The Nokia 808 PureView, announced at Mobile World Congress 2012 in Barcelona, is a cameraphone which features a sensor capable of frankly astonishing image quality.

Admittedly the '41-megapixel' claim has to be qualified - somewhat. The phone doesn't produce pure 41-megapixel shots as such, but rather 5-megapixel photos oversampled 7 times by different sensors.

The result is an image small enough to send around social networks and edit on your device, but at a quality unmatched by similar smartphone devices.

According to The Verge, the 808's images feature "virtually no noise".

The device also comes with a customised Carl Zeiss lens, 1080p video recording and "CD-quality" audio.

Unfortunately Finland's favourite mobile manufacturer has decided to pair the phone with its own Symbian Belle OS and not Windows Phone 7, which runs on most of its other current-generation devices.

That's a disappointment, since Symbian is a far less capable OS with a smaller selection of image editing and sharing apps.

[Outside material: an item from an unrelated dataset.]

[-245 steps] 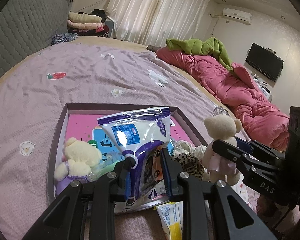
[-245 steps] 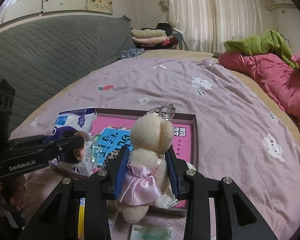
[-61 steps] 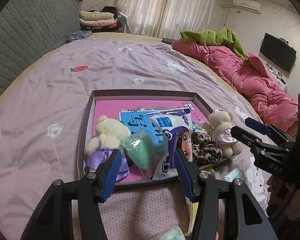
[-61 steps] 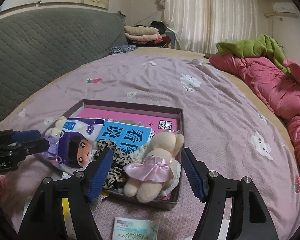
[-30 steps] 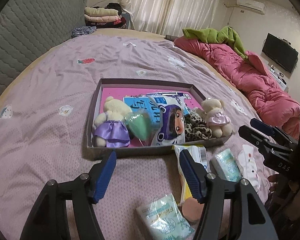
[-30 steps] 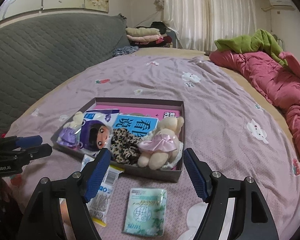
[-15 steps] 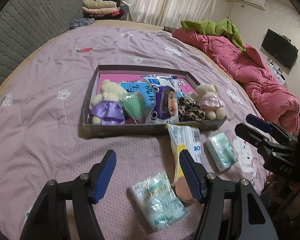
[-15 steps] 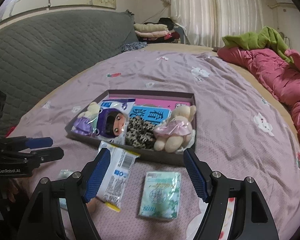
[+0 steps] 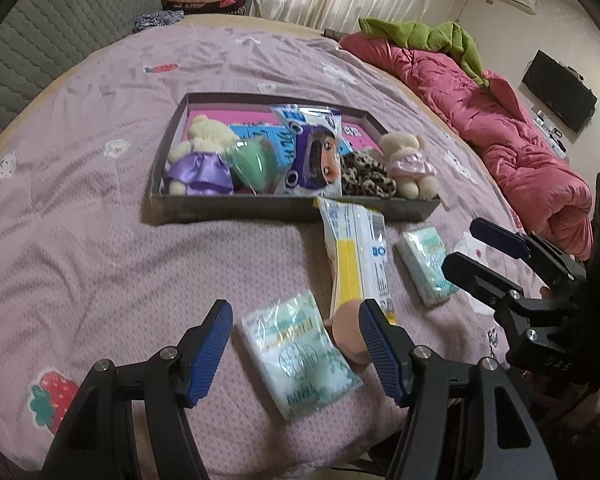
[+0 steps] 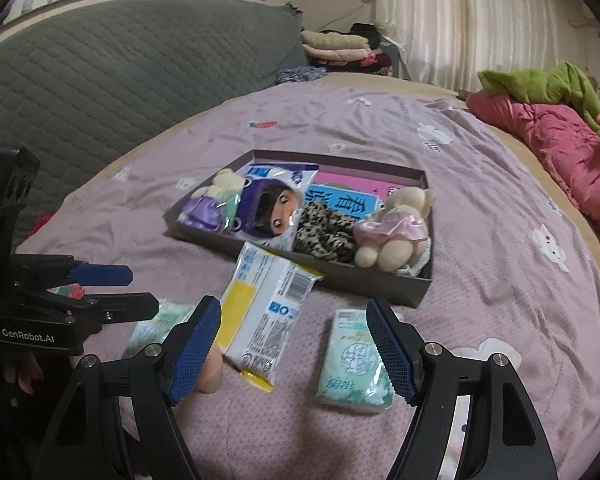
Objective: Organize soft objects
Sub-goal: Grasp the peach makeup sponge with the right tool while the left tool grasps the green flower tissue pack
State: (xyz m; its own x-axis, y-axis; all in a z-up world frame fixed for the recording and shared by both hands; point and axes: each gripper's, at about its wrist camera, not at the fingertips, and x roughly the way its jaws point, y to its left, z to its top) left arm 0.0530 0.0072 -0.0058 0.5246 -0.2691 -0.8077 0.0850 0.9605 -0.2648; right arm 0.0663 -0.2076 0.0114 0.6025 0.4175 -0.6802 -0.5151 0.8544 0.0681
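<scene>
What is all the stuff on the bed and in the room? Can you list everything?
Box: one, dark, on the purple bedspread.
Teddy bears: two, cream; purple dress at the box's left end, pink dress at its right.
Doll packet: one, purple and white, in box.
Leopard cloth: one, in box.
Green pouch: one, in box.
Tissue packs: two, pale green, on bedspread.
Yellow-white packet: one, leaning on box front.
Pink quilt: one, bed's far side.
Left gripper: jaws open.
Right gripper: jaws open.

"GenRobot.AI" in white on the left gripper (image 10: 112, 292) body, left of the right claw, large Chinese character 看 on the blue book (image 10: 342, 202) in the tray ahead
</scene>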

Worse still, the phone also features a lo-res (640x480) screen, a bulky design and a single-core processor which reportedly lags even when scrolling basic apps.

Nevertheless if you're in the market for a cameraphone with more megapixels than is strictly necessary, this might be the phone for you.

Better still, Nokia says that its "reasonable to expect" other platforms to get similar cameras in future.

The Nokia 808 PureView will cost $605 (UK price TBA) and will be released in May.